Tokyo's hospitals are struggling to provide routine care because of a sharp spike in coronavirus cases, officials warned Thursday as new infections in the Japanese capital hit another record high.
The city, which is preparing to host the virus-postponed Olympics next summer, raised its alert level for pressure on medical services to the top of a four-tier Covid-19 warning system for the first time.
"We need to have a sense of crisis more than ever... the virus does not have a calendar. It can strike at any time," Governor Yuriko Koike said.
Japan has so far avoided imposing strict lockdown measures and has seen a smaller outbreak than many other countries, with only around 187,000 infections and 2,700 deaths recorded overall.
But with cases on the rise, this week Prime Minister Yoshihide Suga urged citizens to reconsider holiday travel, and suspended a controversial domestic tourism campaign.
Tokyo logged 822 new cases on Thursday -- breaking its record for the second day running and marking a jump from around 600 per day in recent weeks.
Koike warned that the city could soon see 1,000 new cases a day if infections continue at the current pace.

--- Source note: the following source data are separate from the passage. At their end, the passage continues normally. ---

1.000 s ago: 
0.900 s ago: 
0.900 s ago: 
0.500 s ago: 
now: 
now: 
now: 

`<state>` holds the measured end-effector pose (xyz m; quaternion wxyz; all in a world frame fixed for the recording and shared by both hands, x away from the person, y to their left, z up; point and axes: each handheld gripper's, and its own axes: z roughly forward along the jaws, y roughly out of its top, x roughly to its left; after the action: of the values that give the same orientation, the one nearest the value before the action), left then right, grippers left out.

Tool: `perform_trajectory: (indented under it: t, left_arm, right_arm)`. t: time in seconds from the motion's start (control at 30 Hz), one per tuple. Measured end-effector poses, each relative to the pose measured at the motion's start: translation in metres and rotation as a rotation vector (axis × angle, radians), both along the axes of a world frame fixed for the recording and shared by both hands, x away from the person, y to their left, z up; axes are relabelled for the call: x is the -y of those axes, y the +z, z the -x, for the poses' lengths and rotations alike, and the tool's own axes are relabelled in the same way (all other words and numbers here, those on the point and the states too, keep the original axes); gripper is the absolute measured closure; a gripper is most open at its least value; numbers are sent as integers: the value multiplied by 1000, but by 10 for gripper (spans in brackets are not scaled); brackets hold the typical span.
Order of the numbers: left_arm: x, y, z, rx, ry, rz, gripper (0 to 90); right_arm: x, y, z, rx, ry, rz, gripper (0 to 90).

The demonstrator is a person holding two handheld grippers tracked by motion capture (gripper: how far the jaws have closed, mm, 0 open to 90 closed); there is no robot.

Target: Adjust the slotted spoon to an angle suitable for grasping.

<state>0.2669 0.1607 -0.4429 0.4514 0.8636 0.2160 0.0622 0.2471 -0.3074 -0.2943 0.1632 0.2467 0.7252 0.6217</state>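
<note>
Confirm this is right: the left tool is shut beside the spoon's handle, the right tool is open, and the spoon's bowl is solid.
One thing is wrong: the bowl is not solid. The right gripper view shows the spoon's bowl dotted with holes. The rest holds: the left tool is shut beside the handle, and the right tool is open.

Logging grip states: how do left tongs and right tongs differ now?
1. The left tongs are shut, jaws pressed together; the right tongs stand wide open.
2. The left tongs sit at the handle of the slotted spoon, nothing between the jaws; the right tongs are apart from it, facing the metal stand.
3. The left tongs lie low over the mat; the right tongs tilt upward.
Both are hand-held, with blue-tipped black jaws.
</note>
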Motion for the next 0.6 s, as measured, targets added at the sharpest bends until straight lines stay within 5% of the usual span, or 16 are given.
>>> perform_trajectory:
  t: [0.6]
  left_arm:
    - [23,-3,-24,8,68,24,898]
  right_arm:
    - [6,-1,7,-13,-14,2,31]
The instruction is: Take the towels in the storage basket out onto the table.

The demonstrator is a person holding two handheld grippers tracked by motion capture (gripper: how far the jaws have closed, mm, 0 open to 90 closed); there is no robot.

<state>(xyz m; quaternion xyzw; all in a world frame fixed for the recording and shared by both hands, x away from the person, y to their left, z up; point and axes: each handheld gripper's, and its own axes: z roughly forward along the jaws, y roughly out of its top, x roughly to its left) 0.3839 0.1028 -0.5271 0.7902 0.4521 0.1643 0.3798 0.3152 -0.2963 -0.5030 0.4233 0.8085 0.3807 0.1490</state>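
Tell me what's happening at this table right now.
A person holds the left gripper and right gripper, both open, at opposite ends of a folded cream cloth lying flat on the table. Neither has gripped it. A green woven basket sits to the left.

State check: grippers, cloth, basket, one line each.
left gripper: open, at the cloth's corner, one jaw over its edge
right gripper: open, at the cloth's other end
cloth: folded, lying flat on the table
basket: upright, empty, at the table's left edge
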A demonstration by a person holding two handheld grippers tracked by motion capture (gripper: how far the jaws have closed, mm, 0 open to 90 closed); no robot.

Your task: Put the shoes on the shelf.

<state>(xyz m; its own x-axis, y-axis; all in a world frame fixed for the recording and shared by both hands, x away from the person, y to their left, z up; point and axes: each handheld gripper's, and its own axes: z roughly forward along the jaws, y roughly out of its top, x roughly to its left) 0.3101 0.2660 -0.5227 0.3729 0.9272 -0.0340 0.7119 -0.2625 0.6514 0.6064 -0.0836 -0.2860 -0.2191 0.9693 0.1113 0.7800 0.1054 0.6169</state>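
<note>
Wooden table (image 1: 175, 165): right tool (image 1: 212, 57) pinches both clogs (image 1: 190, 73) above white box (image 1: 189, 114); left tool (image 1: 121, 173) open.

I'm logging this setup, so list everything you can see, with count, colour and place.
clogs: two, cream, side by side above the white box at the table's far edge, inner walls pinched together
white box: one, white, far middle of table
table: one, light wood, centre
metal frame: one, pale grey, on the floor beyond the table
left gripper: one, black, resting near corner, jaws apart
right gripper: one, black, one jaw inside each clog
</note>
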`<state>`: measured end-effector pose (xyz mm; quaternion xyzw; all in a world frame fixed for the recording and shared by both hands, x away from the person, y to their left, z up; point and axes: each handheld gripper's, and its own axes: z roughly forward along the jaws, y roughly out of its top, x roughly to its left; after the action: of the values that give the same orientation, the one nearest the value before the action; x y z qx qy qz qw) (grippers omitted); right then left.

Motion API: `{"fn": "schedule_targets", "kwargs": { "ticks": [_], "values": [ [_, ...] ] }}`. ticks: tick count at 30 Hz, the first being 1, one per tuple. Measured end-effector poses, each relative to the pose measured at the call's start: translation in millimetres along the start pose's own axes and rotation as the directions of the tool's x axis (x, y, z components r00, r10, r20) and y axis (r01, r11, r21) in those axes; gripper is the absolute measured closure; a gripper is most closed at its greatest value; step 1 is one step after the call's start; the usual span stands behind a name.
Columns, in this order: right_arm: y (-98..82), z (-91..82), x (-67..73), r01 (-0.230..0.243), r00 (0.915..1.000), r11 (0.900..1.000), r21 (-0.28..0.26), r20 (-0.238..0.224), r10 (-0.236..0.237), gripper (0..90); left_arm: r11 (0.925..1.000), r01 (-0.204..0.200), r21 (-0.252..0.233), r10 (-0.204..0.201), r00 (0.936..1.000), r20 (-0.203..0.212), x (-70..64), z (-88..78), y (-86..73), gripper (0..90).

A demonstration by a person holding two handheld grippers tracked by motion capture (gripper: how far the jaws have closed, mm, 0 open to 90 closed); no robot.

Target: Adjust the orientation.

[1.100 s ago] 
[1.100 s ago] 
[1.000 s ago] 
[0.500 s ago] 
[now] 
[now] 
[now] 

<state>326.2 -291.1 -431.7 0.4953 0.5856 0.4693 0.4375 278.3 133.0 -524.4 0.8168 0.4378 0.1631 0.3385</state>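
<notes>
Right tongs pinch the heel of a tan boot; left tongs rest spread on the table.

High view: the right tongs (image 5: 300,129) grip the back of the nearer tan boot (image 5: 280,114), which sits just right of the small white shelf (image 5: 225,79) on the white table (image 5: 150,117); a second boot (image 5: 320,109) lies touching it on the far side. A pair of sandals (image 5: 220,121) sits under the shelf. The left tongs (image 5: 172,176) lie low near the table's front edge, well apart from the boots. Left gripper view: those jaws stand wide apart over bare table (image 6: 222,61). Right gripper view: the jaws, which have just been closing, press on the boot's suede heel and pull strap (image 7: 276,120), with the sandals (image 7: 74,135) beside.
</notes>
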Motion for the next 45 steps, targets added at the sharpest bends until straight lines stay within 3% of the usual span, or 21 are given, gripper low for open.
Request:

"Let's overcome this severe condition at any cost," she said, calling on residents to continue avoiding non-essential outings.
Since late November, businesses serving alcohol have been asked to shut early and Tokyo residents have been encouraged to work from home, although the recommendations do not carry any enforcement mechanism.
Tokyo has two Covid-19 alert systems. The other is for the level of contagion, which was raised to the maximum level last month.
The Olympics are set to open on July 23, 2021, and Koike told AFP this week that she sees "no circumstances" under which the massive international event will be cancelled.